# Music Recomendations

In this project you will make an unsupervised system for music recommendations based on a song.

All of the data given to you is from Spotify. For definitions of some of the columns see https://developer.spotify.com/documentation/web-api/reference/#/operations/get-several-audio-features. The dataset has been partially processed to remove very unusual artists.

You will need to go through the entire machine learning process but for unsupervised learning (including big picture, exploration, ...). You will *not* split off a training and testing set. Also, you will not use cross-validation (see an example in a class notebook on how to convince `GridSearchCV` to not use CV). The ultimate goal is to be able to find which 'group' an audio track (which can be music, audio books, or other recordings) belongs to. We also want to make sure that none of the clusters are too small (so that if we ask for a related song, there is a significant amount of variability in the song that we get).

To help with making good clusters, you should form clusters for the artists and then integrate that information into each track's data. As with all preprocessing, you should try with and without this step (along with different clusterings of artists).


## Notes

### Artists Feature

The feature `artists` is actually a series of Python lists.
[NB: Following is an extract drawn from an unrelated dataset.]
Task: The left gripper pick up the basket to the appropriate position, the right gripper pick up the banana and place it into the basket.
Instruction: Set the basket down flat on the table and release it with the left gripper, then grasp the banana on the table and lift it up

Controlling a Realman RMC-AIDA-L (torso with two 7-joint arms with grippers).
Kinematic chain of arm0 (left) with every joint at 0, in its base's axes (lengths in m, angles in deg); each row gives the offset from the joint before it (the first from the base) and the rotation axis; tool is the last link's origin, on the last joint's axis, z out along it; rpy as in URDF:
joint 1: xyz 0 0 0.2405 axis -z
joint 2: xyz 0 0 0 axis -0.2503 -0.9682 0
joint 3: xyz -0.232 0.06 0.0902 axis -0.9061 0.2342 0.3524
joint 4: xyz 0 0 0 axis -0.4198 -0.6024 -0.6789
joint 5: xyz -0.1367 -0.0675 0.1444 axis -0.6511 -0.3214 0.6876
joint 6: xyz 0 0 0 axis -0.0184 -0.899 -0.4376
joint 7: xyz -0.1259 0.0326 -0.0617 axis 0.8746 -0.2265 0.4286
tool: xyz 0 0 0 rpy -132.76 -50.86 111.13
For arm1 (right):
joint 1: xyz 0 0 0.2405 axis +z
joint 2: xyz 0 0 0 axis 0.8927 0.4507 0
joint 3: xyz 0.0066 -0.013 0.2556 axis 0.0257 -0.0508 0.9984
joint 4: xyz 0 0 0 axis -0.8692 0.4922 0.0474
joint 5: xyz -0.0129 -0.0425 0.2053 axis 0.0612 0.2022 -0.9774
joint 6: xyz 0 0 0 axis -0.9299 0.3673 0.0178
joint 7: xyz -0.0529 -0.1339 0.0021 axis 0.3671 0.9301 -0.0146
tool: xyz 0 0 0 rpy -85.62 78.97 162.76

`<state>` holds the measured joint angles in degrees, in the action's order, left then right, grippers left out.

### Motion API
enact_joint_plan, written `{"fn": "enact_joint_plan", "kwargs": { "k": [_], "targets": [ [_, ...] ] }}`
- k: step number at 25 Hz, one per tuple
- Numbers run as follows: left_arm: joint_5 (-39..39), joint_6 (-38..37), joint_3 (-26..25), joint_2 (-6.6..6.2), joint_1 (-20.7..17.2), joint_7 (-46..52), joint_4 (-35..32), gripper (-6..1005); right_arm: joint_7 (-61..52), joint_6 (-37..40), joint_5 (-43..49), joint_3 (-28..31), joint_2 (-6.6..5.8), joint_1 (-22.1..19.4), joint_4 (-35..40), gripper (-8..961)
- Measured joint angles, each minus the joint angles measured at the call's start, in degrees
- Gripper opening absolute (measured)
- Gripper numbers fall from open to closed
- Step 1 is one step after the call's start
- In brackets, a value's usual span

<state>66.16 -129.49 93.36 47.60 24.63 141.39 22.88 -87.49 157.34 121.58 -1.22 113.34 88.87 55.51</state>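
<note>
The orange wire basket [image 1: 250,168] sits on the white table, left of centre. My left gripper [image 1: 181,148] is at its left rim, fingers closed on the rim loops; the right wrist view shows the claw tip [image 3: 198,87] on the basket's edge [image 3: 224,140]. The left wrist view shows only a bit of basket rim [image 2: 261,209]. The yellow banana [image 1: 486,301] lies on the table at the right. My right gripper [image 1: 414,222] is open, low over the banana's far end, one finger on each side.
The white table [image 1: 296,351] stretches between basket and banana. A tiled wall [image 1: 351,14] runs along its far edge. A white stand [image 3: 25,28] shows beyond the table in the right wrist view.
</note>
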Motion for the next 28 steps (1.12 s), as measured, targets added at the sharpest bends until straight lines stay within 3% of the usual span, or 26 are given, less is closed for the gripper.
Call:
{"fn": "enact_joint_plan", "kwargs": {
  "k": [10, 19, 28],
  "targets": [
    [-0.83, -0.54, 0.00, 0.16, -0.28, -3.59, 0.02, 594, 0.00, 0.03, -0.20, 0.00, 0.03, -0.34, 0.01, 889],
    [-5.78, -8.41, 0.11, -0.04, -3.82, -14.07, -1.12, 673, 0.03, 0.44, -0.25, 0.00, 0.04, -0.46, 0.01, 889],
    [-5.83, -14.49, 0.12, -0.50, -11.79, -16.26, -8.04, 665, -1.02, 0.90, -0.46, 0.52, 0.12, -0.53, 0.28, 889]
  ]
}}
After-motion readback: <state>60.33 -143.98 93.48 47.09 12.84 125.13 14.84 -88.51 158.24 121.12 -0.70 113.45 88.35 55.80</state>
To use them is a bit hard, but here are a few examples:
  * Get the length of the list for each row:  
    `data.artists.str.len()`
  * Get the first element of the list for each row:  
    `data.artists.apply(lambda artists:artists[0])`
  * Get the second element of the list for each row, or None if there is only one:   
    `data.artists.apply(lambda artists:artists[1] if len(artists) > 1 else None)`
  * To transform each artist in the list based on a dictionary named `trans` that has keys that are artists:  
    `data.artists.apply(lambda artists:(trans[artist] for artist in artists))`
  * To get the most common value from each list (once converted into something like numbers):  
    `data.artists.apply(statistics.mode)`
  * To make the list into multiple columns (filled with `None` for rows with fewer than max artists):  
    `pd.DataFrame({f'artists_{i}':data.artists.apply(lambda artists:artists[i] if len(artists) > i else None) for i in range(data.artists.str.len().max())})`

Also, other methods like `explode()` may be useful.


### Scoring

To be able to evaluate our model, we will need to use a custom scorer that can be used with `GridSearchCV` and `RandomSearchCV` that prefers clusters that contain pairs used by people in their personal playlists. This playlist data is in the `pairs` data. **This dataset must only be used for scoring.** Additionally, the scorer greatly penalizes having clusters that have less than 200 songs.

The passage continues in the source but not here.